[Information provided]

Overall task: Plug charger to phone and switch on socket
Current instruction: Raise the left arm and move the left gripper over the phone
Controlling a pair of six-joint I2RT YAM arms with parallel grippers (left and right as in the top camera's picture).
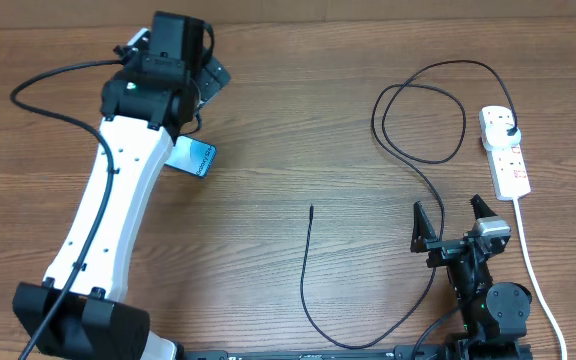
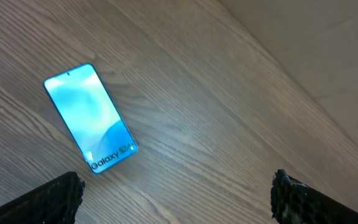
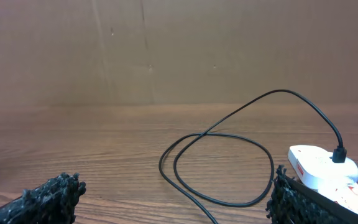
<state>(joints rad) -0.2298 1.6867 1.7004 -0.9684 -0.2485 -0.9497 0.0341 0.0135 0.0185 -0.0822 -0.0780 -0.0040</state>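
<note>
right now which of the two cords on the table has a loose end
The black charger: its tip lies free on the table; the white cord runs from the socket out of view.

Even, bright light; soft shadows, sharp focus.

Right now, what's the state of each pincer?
Left pincer: open, holding nothing; the slim blue-screened smartphone lies apart from it.
Right pincer: open, holding nothing.

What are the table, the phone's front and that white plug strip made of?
The table looks like wood or wood-look laminate, matte, with visible grain. The phone has a smooth, glossy, glass-like front, lit blue. The socket strip is probably hard white plastic, with smooth moulded edges.
</note>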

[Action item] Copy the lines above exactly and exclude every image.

[Reply]
Overall task: Plug charger to phone and switch on socket
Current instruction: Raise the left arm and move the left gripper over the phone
Controlling a pair of six-joint I2RT YAM arms with parallel grippers (left and right as in the top camera's picture).
<state>(joints rad) -0.2298 1.6867 1.7004 -0.9684 -0.2485 -0.9497 0.0341 0.0135 0.0185 -0.0822 -0.0780 -0.0040</state>
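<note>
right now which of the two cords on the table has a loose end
The black charger: its tip lies free on the table; the white cord runs from the socket out of view.

Even, bright light; soft shadows, sharp focus.

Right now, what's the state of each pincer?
Left pincer: open, holding nothing; the slim blue-screened smartphone lies apart from it.
Right pincer: open, holding nothing.

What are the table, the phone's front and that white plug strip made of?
The table looks like wood or wood-look laminate, matte, with visible grain. The phone has a smooth, glossy, glass-like front, lit blue. The socket strip is probably hard white plastic, with smooth moulded edges.
</note>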

The exercise is done, and nothing more is needed.